As for having both Ublock and noscript in TAZ (reason): it's been a while since I compiled that plugin list (and again they may even be outdated a bit by now), but the idea I believe was that when you disable noscript (which you need to do to still allow some websites to actually run well), then ublock still helps out by blocking connectins/advertisements. In websites that don't require javascript to run, you can again enable noscript. So the plugins have indeed been chosen carefully, there is a system behind it.

New Tobin Paradigm wrote: Sat Feb 01, 2020 10:50 pm And what is this: https://github.com/Sharrisii/TAZ_option ... iption.txt , hmm?

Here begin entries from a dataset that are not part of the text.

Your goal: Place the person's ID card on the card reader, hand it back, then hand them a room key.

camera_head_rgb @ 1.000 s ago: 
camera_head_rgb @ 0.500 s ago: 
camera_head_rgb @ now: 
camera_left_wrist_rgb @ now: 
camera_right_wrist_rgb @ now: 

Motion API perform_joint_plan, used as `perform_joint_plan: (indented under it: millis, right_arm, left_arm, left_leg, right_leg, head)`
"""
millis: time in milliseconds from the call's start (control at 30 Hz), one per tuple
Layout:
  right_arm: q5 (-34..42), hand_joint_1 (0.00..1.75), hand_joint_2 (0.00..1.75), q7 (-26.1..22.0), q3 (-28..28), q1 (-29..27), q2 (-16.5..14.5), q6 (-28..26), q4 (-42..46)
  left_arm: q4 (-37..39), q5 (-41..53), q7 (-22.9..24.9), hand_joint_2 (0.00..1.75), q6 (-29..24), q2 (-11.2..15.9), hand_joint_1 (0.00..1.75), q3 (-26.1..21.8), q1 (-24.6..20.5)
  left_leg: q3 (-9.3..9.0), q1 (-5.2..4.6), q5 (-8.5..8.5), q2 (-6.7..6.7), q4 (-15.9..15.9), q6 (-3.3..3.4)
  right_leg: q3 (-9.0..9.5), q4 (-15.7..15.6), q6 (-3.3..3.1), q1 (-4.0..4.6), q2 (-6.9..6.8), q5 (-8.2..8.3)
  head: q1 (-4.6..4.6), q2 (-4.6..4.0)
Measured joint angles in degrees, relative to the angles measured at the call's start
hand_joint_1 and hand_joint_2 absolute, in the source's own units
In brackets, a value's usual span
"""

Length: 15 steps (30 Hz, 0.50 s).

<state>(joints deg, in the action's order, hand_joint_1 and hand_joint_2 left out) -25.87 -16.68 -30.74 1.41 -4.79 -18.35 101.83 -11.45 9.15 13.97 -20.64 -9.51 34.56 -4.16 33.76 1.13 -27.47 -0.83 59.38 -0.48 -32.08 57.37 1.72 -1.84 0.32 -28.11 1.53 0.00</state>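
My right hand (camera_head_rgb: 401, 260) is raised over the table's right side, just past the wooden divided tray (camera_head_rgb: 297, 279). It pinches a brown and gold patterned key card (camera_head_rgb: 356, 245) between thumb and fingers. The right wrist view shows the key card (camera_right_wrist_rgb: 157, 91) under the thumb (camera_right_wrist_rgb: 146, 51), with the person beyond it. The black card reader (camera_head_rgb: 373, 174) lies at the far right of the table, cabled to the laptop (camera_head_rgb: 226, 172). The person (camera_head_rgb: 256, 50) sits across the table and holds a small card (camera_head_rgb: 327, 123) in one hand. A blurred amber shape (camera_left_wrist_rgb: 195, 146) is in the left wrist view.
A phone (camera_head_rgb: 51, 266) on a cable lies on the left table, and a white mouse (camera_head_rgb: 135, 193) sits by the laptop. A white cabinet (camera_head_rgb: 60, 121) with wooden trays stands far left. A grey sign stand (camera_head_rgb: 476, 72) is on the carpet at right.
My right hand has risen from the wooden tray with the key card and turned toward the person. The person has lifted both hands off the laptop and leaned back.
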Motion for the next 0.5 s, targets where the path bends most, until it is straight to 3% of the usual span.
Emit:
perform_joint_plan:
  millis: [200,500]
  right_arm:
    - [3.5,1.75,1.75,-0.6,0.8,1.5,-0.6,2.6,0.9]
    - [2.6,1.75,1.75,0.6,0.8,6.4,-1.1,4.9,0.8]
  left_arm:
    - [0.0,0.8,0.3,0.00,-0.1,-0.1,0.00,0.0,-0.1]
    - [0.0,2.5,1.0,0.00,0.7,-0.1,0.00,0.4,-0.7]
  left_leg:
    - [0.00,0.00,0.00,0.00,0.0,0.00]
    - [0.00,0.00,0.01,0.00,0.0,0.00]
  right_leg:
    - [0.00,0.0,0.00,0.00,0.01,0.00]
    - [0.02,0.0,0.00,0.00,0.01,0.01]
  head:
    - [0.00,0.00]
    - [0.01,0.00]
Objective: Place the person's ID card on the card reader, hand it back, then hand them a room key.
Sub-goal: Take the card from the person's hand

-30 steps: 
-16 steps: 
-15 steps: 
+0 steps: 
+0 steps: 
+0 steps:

I wanted to add extra safety and special functions to palemoon. That said, do notice that this script is on the optional usb stick repo. That means that when you write this to the usb stick (or compact flash for that matter as that would be faster), you can indeed modify the script to suit you (disabling whatever function you want or not, or even any plugin you want or not). The usb stick is intented to allow the user to change settings, and store data (for those not having a harddisk), as any data read from the main iso (which is most often going to be written to a cd) is not changable, and the tmpfs (which this data is written to) can't store anything for a longer period either (data removed upon reboot). Note btw that you can also run palemoon in (gentoo's own) sandbox but that is entirely optional and there are other things you can activate.

As for the obvious question that will no doubt follow: why would I not have a harddisk ?: these tend to be "more polluting" then usb sticks or compact flash (with that I mean that they're made of different materials and I doubt each material is taken apart to be recycled correctly, especially depending in what country you live). Also, especially with older pc's (that still use PATA, not SATA), they're also faster and tend to be more reliable (regular harddisks have moving parts).

loxodont wrote: It's a good minimalist distro, usefull for USB drives/ traveling sticks and I'm sure it could run well on my very old 2-core Pentium and AMD 900 devices (as XP replacement), but even compared to my Puppies it is very minimalist for my taste.

Taste differs for each person, but TAZ has been developed to not have any more programs then what you "really" need. I have no doubt that in standard config, Puppy Linux has far more things then you use on a daily basis. That's an important issue, because the more things you load (and not use it), the slower it makes your machine. On newer machines it may matter less, but especially on older machines, this could really make a difference. We also integrated conky so you can measure cpu stress for each boot setup; that way you can actually measure this speed gain between the boot setups, and even between distro's as on other distro's too you can install conky too. This speed gain is also the reason also why there are multiple boot setups: you select whichever boot setup you need for that computing session and load it (they all have different program configurations), the most minimal one is the core boot setup (boot setup 1). Want a different boot setup then what you loaded: then you need to restart. The fact that you need to restart/put in effort will also make you not stray from whatever you actually (initially) wanted to do that day (and not get distracted and run full length cat videos for instance). For boot setup 2 to 6 to work, you need to manually copy over some files from the release to the usb stick (https://github.com/Sharrisii/TAZ_option ... tsetup2to6 ), have the usb stick inserted and recognized by machine, and make the correct choice of the boot setup you want at the boot menu. Also keep in mind that for still special programs you want to add there is the "7th boot setup". Either ask Stephanie to compile the custom programs you want into a boot setup (paying service) or do it yourself. We integrated this paying service to help fund development for TAZ (needed for extra releases and all of the other work, ie special musl development which again helps TAZ, ....).